When you play like that, you live with the outcome. I think more often than not, you're going to win games. We've given ourselves a chance to win games but we haven't made plays down the stretch to win those games. You've got to make those plays. That steal, that dig on Griffin, we have Nicolas trying to get him off the block, which he did a good job. The read was for our guys to collapse, he loves to spin, Rudy and Andre were right there to come up with the steal. Then we go down and bump into each other but you see LA dive for the loose ball on the floor.  Coming off an overtime win last night then seeing that scrappy play, the last seconds of the game, it's what you've got to do to give yourself a chance to win.

Game of runs

They got off to a good start, they got off to that fast start. We seemed like we were trying to get our second wind. We looked like we were still asleep. Then we finally got something going. It was a battle. They're a good team. They were the hottest team in the league here. With some of their wins, I think they won 11 out of their last 14 games. So it's a team that was playing well, playing with a lot of confidence, a tough match-up, Griffin, Jordan, those guys are big, Davis is playing good basketball and Gordon is playing great basketball for them. We knew it was going to be a tough game, we battled, and we finally got some breaks and we were able to gain control.

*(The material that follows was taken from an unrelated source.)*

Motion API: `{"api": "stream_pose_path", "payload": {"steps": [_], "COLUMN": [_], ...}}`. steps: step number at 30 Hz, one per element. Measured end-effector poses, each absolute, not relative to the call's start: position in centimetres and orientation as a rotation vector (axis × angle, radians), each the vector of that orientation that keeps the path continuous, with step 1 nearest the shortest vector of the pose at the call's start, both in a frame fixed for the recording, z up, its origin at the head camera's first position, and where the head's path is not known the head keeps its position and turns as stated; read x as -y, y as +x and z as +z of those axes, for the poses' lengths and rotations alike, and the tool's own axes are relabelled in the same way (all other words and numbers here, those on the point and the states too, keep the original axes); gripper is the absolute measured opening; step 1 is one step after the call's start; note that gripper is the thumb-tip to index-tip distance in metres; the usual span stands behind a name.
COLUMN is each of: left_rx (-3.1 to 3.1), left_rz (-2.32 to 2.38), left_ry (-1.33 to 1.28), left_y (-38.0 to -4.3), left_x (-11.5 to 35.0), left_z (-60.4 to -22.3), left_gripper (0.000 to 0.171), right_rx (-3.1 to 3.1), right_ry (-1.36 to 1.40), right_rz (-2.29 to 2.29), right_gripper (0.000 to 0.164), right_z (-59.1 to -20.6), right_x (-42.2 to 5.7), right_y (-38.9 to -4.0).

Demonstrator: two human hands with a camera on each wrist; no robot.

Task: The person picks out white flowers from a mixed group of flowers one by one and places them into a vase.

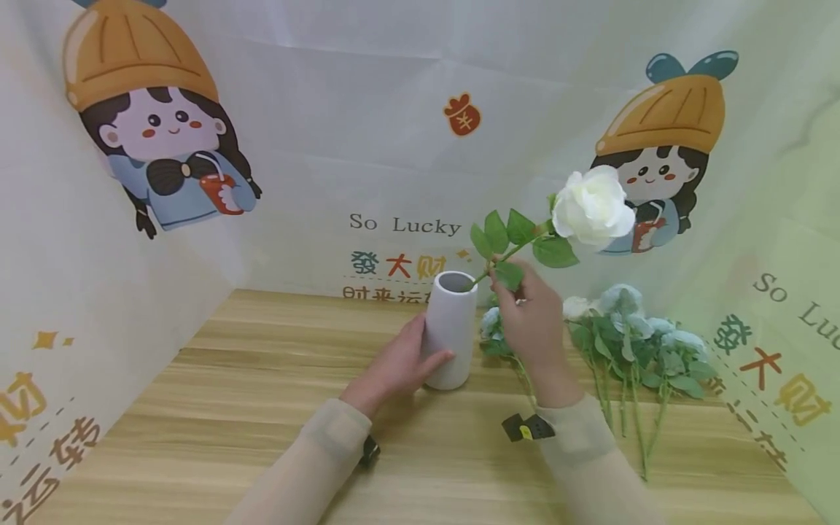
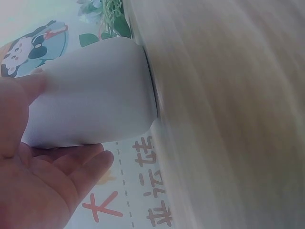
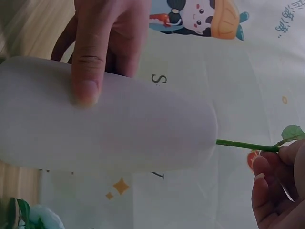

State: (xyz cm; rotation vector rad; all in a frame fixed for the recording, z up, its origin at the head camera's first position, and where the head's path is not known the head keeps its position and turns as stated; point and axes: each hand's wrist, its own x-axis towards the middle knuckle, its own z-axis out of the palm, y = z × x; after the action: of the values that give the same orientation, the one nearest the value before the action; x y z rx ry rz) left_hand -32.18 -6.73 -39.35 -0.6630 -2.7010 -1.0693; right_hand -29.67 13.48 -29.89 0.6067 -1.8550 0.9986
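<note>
Sleeves [image 1: 305, 467] cropped; vase [image 1: 451, 324] hides stem [image 3: 245, 144] tip.

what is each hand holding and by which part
Left hand: white tapered vase, by its side. Right hand: white green-leaved rose, by its stem.

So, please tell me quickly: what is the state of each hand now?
Left hand: holding the white vase by its side.
Right hand: pinching the stem of the white rose.
</note>
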Motion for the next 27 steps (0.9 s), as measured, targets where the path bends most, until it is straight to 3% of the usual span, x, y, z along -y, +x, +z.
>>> {"api": "stream_pose_path", "payload": {"steps": [27], "left_rx": [2.666], "left_rz": [-1.061], "left_ry": [-0.716], "left_y": [-32.2], "left_x": [6.8], "left_z": [-39.2], "left_gripper": [0.08], "right_rx": [2.117], "right_ry": [0.572], "right_rz": [0.99], "right_gripper": [0.03], "right_z": [-31.3], "right_x": [-11.1], "right_y": [-31.1]}}
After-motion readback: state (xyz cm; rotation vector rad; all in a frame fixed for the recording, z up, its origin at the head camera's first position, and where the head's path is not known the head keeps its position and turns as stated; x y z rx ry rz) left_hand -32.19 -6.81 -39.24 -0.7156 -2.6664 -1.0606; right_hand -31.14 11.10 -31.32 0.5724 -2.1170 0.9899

14-7 without Brandon, 4-1 without Marcus

Things happen. You can't explain it. You've got to go out and play. It's a big challenge playing without those guys. But what can you do? Next guy has to be ready and step in and play. We've got to play even harder if possible, have to be even sharper in our execution, our hustle game, we've got to win those games, our guys have done that.

Lobs to Andre

That play has been there. We've just... that's part of execution. We've run it... since I've been here. Six years. But Rudy is looking for Andre and Andre is using the screen. It's open. That's what we talk about in that situation is executing every option. That is a play that is really for... the end of that play is to drop the ball to LaMarcus. For so many times we were running that play to drop the ball to LaMarcus, there are about four or five options off of that play before you even get the ball to LaMarcus. A lot of times it's a flex cut where you see Camby hit Nic, that's one of the options. The first option is Dre going to the basket. Look for that, if you don't get that then it's a flex cut for Nic or Wesley coming off of a flex cut, if you don't get that, then it's a curl on the weakside with Andre and LaMarcus. And then the last option, even though that's where we want to go, is to drop it to LaMarcus. It's the same play that Utah runs, they call it a UCLA cut. Rudy will throw it and Andre knows it, so he's using the screen.